No one sleeps tonight.
Women on couches, prolonging the dead night.
Cigarettes and black swallowed skies.
Little burning spots visible from every dead desert.

I wear that tie around my wrist because I know it keeps me safe.
But I'm not sure if it works the same way in HELL.

You will come alive with the timely birth of the earth.
One of those boys,
From a country where everything was green,
And I learned how to hold my liquor told me:

You need a tracking device attached to you.
No. I need a new pair of jeans.
I need a rock to climb and a whiskey on the rocks.

I heard you don't talk about leaving as much,
Now that you hold her while you're sleeping every night.
I'm jealous.
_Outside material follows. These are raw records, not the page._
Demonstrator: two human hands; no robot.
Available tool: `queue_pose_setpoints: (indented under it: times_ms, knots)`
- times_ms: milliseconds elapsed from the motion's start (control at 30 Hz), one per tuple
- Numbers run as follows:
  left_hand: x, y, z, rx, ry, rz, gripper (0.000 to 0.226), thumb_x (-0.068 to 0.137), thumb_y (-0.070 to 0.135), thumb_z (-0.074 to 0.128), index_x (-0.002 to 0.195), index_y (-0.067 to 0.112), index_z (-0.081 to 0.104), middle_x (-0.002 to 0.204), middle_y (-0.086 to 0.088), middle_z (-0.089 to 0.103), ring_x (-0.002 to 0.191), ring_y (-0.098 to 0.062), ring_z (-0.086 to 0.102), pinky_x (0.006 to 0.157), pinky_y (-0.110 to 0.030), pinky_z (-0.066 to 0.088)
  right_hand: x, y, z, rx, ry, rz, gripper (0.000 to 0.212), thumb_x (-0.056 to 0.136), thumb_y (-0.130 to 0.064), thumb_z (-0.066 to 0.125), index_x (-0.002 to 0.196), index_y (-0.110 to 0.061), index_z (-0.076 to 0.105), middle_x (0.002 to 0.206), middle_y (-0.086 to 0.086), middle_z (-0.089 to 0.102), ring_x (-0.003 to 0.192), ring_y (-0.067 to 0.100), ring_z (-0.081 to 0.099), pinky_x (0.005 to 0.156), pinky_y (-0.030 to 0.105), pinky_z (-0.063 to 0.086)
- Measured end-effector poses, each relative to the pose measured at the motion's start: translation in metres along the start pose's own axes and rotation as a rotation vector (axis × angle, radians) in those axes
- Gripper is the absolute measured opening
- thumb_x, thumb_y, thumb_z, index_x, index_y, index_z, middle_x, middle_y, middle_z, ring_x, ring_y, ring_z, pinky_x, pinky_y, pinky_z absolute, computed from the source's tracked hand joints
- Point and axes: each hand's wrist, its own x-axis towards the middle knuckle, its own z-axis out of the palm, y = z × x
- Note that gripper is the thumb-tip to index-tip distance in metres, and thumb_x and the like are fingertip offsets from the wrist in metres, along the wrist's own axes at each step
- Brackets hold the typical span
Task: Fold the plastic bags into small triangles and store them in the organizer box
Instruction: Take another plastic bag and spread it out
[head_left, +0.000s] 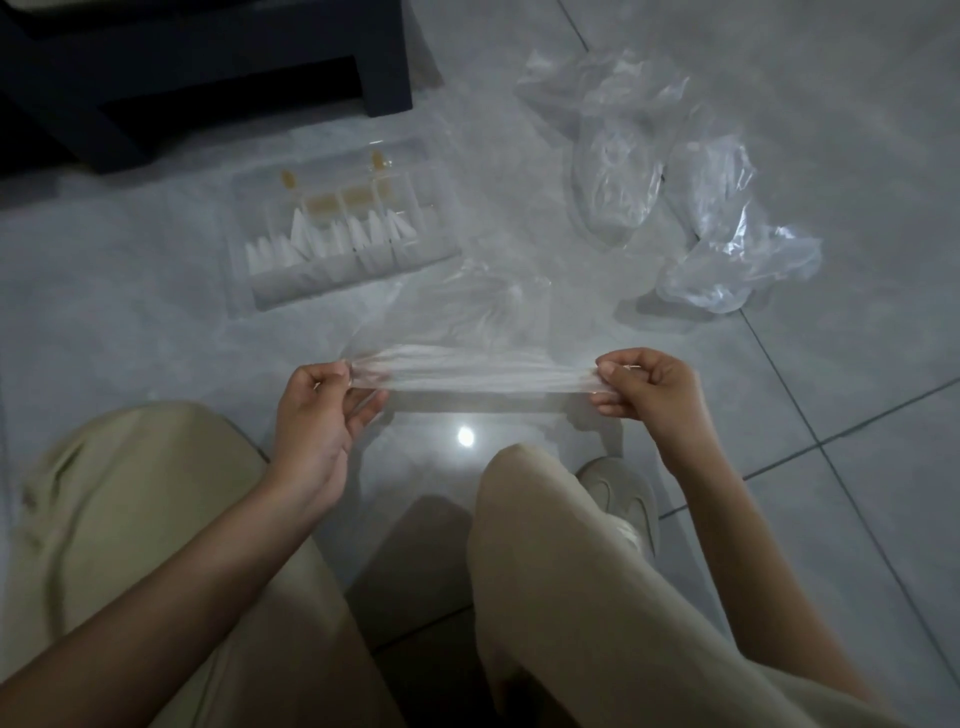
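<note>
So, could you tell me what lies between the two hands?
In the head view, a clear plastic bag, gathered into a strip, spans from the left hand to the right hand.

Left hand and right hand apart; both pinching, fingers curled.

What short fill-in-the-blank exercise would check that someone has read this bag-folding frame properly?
1. The left hand and right hand each pinch one end of a clear plastic bag, stretched above the tiled ____.
2. The organizer box already holds white bags folded into ____.
3. The pile of crumpled bags lies to the ____ of the organizer box.
Missing words: floor; triangles; right.
</note>
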Motion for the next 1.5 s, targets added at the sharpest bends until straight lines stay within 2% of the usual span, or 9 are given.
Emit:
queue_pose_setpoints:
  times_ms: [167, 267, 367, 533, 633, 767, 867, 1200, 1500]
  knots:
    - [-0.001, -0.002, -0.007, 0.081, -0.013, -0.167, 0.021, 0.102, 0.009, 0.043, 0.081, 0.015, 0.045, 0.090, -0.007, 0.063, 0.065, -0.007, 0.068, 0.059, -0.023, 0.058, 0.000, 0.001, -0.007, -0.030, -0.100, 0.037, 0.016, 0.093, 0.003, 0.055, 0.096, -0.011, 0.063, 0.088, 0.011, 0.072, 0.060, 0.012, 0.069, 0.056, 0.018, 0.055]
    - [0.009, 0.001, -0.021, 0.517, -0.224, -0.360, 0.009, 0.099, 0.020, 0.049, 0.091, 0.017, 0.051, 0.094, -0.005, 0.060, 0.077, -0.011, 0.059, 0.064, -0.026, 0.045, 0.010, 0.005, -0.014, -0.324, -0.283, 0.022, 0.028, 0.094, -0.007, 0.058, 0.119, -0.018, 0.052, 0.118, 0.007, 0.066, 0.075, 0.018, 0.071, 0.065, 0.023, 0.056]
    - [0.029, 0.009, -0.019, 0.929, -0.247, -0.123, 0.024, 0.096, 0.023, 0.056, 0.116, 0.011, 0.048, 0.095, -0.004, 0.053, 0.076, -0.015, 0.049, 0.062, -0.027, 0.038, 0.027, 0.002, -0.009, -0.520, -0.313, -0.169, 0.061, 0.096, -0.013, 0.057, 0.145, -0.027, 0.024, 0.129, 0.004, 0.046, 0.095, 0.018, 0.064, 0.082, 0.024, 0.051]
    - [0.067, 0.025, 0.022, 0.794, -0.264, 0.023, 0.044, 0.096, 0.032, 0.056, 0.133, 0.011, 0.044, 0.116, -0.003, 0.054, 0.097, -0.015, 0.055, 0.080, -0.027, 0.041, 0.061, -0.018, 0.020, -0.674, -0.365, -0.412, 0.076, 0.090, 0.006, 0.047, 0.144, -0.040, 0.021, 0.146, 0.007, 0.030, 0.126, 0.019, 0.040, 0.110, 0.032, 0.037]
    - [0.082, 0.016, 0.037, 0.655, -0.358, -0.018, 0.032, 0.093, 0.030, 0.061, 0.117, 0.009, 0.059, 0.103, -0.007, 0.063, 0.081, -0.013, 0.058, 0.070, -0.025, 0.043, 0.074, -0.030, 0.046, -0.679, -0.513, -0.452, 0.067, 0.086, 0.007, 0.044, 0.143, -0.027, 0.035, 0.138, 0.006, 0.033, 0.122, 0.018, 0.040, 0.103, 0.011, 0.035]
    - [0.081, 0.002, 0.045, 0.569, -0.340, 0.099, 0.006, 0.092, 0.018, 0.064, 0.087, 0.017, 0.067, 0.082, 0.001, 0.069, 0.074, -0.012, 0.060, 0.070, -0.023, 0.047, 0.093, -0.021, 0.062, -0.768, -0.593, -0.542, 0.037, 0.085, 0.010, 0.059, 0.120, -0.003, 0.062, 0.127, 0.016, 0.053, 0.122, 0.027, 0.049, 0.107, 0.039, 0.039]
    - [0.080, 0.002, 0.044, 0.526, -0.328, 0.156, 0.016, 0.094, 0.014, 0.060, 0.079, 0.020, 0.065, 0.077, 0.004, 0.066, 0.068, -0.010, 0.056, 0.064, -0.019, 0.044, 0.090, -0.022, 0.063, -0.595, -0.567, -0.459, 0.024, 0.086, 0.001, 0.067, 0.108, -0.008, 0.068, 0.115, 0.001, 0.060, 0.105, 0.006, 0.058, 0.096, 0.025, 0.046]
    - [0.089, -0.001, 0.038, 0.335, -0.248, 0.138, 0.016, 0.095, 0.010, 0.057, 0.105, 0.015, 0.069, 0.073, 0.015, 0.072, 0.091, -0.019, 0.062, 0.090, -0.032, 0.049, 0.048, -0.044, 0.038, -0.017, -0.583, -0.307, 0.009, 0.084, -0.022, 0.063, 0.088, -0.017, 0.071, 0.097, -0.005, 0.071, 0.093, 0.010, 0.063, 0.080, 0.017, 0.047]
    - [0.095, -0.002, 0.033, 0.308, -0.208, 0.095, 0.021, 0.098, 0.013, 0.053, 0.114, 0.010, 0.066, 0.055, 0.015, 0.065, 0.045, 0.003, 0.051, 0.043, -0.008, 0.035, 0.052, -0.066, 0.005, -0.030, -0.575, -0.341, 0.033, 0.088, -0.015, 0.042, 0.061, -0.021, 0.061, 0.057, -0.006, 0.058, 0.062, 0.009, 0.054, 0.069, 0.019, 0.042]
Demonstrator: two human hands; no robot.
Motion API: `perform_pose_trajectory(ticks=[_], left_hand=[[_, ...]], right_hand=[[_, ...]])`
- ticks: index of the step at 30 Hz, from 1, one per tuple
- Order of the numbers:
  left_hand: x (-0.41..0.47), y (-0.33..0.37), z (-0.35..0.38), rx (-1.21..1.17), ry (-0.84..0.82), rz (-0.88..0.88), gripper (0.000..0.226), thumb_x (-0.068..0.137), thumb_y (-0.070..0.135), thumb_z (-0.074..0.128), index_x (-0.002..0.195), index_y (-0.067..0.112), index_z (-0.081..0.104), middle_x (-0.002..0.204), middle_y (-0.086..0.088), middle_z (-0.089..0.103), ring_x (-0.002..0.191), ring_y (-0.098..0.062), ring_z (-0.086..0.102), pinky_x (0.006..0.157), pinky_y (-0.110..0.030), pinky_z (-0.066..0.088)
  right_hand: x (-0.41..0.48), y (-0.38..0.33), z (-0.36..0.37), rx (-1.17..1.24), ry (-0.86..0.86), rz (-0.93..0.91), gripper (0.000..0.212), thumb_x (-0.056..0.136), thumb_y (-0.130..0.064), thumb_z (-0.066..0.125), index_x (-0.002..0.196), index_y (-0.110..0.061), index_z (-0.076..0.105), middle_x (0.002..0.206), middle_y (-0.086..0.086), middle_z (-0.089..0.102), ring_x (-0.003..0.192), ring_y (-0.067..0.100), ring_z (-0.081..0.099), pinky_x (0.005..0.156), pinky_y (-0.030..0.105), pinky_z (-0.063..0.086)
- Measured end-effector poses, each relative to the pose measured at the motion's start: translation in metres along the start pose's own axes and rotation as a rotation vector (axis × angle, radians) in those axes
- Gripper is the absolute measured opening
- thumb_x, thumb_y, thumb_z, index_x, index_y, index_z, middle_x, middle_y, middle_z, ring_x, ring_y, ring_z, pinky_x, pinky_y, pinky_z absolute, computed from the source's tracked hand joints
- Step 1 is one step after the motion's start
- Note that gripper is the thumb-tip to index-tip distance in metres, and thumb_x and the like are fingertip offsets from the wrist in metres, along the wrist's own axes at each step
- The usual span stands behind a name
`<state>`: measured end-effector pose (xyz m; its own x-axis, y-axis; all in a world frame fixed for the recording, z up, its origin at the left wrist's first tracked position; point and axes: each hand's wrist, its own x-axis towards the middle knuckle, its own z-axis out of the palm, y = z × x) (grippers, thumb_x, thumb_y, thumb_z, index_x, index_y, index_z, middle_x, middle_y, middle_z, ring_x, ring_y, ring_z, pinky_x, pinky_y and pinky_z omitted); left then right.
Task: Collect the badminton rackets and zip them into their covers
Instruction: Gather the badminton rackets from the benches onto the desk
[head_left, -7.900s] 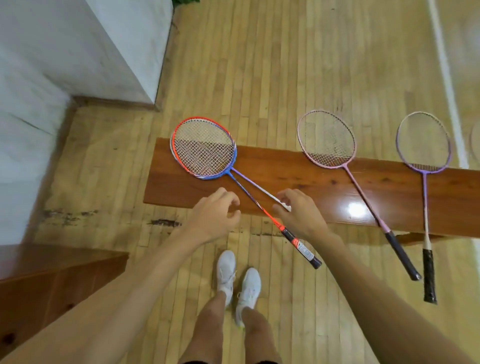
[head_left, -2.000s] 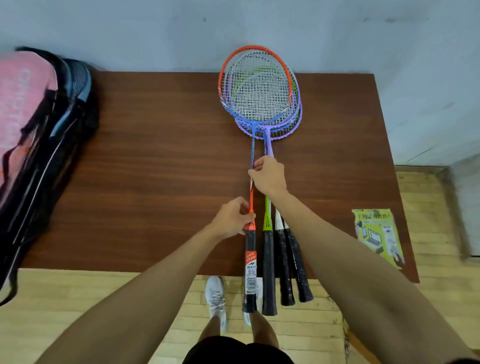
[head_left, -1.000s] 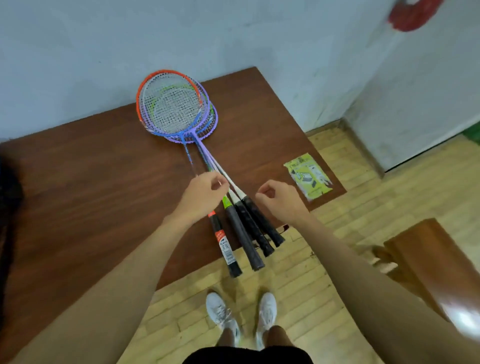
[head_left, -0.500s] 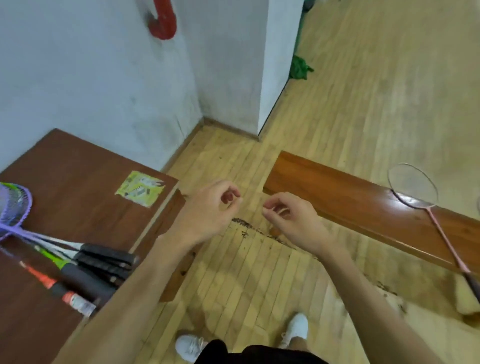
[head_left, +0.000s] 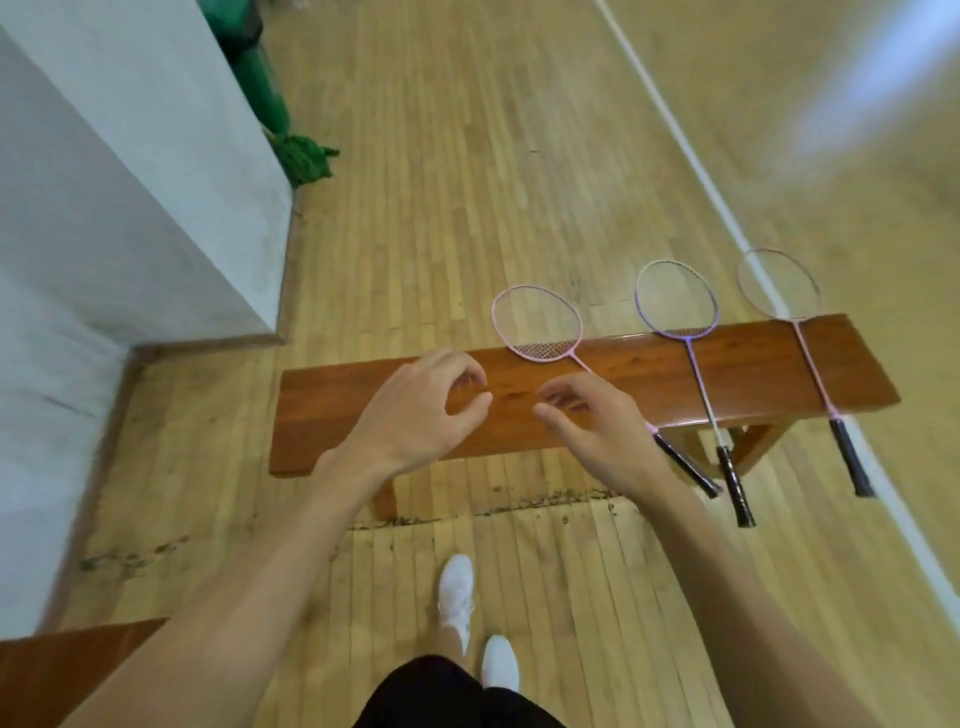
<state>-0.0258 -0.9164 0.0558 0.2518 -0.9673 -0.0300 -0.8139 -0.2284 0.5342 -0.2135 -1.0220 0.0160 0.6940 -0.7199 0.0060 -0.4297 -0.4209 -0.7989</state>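
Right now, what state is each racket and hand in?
Left racket: uncovered, across bench, grip overhanging.
Middle racket: uncovered, across bench, grip overhanging.
Right racket: uncovered, across bench, grip overhanging.
Left hand: empty, fingers loosely curled.
Right hand: empty, fingers loosely curled.

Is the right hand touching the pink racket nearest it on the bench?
Cannot tell. In the head view the right hand overlaps the shaft of the pink racket, hiding any contact or gap.

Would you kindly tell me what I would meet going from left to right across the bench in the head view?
left hand → pink racket → purple racket → pale pink racket
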Motion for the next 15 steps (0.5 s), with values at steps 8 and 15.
perform_pose_trajectory(ticks=[8, 15], left_hand=[[0.146, 0.008, 0.083, -0.025, -0.13, 0.131, 0.024, 0.089, 0.04, 0.056, 0.107, 0.024, 0.059, 0.1, 0.013, 0.052, 0.093, -0.008, 0.053, 0.088, -0.032, 0.045], [0.241, 0.042, 0.139, -0.016, -0.282, 0.127, 0.031, 0.089, 0.045, 0.05, 0.112, 0.026, 0.056, 0.112, 0.012, 0.054, 0.106, -0.01, 0.053, 0.097, -0.035, 0.044]], right_hand=[[0.05, 0.109, -0.078, -0.083, 0.113, 0.266, 0.022, 0.088, -0.032, 0.063, 0.105, -0.018, 0.066, 0.101, -0.006, 0.064, 0.092, 0.005, 0.06, 0.081, 0.018, 0.048], [0.091, 0.185, -0.15, -0.083, 0.172, 0.388, 0.017, 0.089, -0.031, 0.062, 0.102, -0.02, 0.066, 0.1, -0.004, 0.065, 0.093, 0.012, 0.061, 0.086, 0.033, 0.051]])
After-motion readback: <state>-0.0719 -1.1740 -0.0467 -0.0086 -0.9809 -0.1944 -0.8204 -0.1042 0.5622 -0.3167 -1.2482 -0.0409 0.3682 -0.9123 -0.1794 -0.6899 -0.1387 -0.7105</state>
How sweet, how ******* romantic.

Watch me roll my eyes.

The only thing to ever make you stick around.
Talking myself into not wanting the one thing.
That would make me stick around.

That phone call they make every night.
Stupid baby words and all those ******* tears.
But I love those little messages you send me.

And all those Baby I Miss You's.
Yeah, I'm waking up alone.
I guess you were just being nice.


This feels unfair.
And I don't even want you to save me.

See them close the doors and walk to bed,
and you are no moon.

All the second chances, seized and rescued before that little fracture.
That break that will never be mended.

And all these boys.
Careful hearts in careful hands.

Falling, but never broken on the floor.
But I feel the cold hard earth.

Ten million pieces and all the ways
you let me die on the ground.

I'm walking to the end of the earth.
I will find my gentle hands.
What are you? Wooden home that breathes. I understand what you say, when you tell me Samantha, this phase. But can you see this Truth? When you lay your head down to rest, to escape the agony of being but you're staring at me. Your steady, fixed eyes; yes, I can feel you. Please, you make me nervous when you look at me with those exploding stars, even hidden under that baseball cap. The manic mind and those eyes wide open. Your lips sounding out I Love You from the other side of the dark and I see all the way down. You. Nurturing little wild boy. Loving me better than I love myself.  My mirror, you love me better than I love myself. You angel from above, whose re-met me in each new life. You save me. Your peace and your honey, I know why he loves you. I could never lie to you. Not even through the radio signals that hide your face. But I've seen it age, and I have seen the brillance. No going back, time slips in the aftermath of drug crossed wires. I've seen a place that exists.
I woke up and you were here today.

Before I even opened my eyes.

3,000 miles away and you're still haunting my dreams.
I remember this feeling perfectly because you used to be there every time I closed my eyes and every morning when they opened, and it's that feeling of withering away. And I don't know why you appeared this morning but it was the same as it was when it was killing me. That feeling of (I lost you) and (you're gone) but now I 've learned to comfort myself with that mantra of; !! you do not love me, he does not love you !! Counter-intuitively it makes me feel better rather than worse. It makes it not matter so much and becomes the perfect anestesia for the complete indifference you serve me. But I still love you.

I think I'll always love you. My first disaster.